David Oyelowo and Carmen Ejogo in “Selma.” Of the top 100 films of 2014, 17 had no black speaking characters. CREDIT: Paramount/Selma
David Oyelowo and Carmen Ejogo in “Selma.” Of the top 100 films of 2014, 17 had no black speaking characters. CREDIT: Paramount/Selma

The researchers have already begun evaluating the films of 2015, and there are already five female directors they know will be in the top 100 for the year. But even if there are four more between now and the end of the year, that will bring us to a grand total of nine: No different from what we saw in 2008.

“We might see more female leads, and we might see more female directors,” said Smith. “The big challenge, though, will be to ask: Does the greater landscape of characters stay the same or change? Because a lot of times people aren’t thinking about every speaking character in film. Our data shows that is one of the major places where people aren’t thinking: That all the characters that they write in scripts, everyone who even says one word, they don’t represent the world in which we live.”

Smith described a blog post she wrote last year about an astonishingly simple way to fix gender inequality in films: “If you were to add five female characters to the top 100 grossing films of the year, and you did that for four years, we would be at parity. It’s that simple to correct the problem we see on screen. That is simple, actionable, and data-driven.”

We’re privileging the white male perspective and encouraging only a fraction of the population about what’s possible. The only thing that’s limited here is the imagination of the creative community.

So Smith spends a lot of time trying to get people “inside the industry” to “counter their own implicit biases. If people are writing what they know, and the vast majority of these writers are male, if they can be reminded of the inequality that we’ve seen and the numbers and to think more inclusively about tertiary characters, that’s one way to address parity in the entire ecosystem.”

Smith has also written about implementing a Rooney Rule-style policy in Hollywood for directors, requiring at least one woman and candidate of color be considered for every position. “That’s another specific, concrete, actionable item,” she said, which is crucial. “Simply rolling out a report and hoping for change, that’s a naive approach.”

I asked if Smith and Pieper thought the problem really was solely a combination of obliviousness and laziness: Was it possible that the people who keep films so exclusive do so not because they just aren’t thinking about it, but because they are thinking about it, and they are very, very happy with a cinematic landscape where most 15-year-old girls are naked and most women over 45 literally do not exist, where people of color are hardly seen and never heard?

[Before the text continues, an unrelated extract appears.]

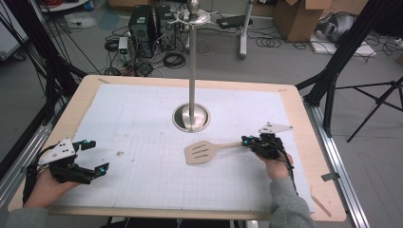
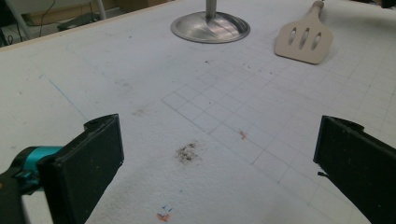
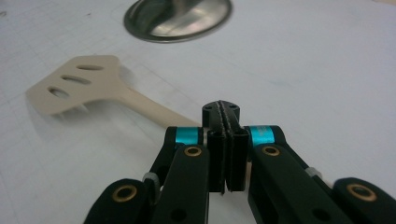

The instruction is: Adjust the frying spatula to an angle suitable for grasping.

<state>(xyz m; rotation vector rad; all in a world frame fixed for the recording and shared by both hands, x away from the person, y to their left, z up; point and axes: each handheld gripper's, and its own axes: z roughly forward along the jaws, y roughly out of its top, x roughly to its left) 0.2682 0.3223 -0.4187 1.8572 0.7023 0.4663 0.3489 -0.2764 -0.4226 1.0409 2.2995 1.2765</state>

“I don’t think that’s the impression we get from decision makers in particular,” said Pieper. “That’s not what we’ve heard. I think people are very open to changing.” What people need, she said, is to know “specifically what to do to change and what steps to take” and to move “away from that ingrained marketplace ideology.”

Smith agreed. “I think they’re shocked about the demography findings, and it’s all been a sense of: Wow, I had no idea.” And with leading roles, “that’s a much more contested category of who can make money overseas and rise to the top of the box office. Those are more political decisions, and people are nervous when it’s not a white male.”

Because Hollywood is so “risk-averse,” Smith said, “It’s only been within the last five-to-seven years that people haven’t held onto the myth that girls will watch stories about boys but boys won’t about girls. I think Nina Jacobson shattered that myth with The Hunger Games. Then came Divergent and a whole series of properties featuring female protagonists that have really called into question this business-as-usual approach as to who gets to drive the action in film.”

“That’s why it’s important to continue monitoring,” Smith went on. “Because 2015 is the first time we’ve seen so many female-driven stories come to the fore and drive box office, but that’s because we’ve seen Lucy work and Pitch Perfect worked. There are whole series riding on the shoulders of these earlier films. The question is, how sustained will it be?”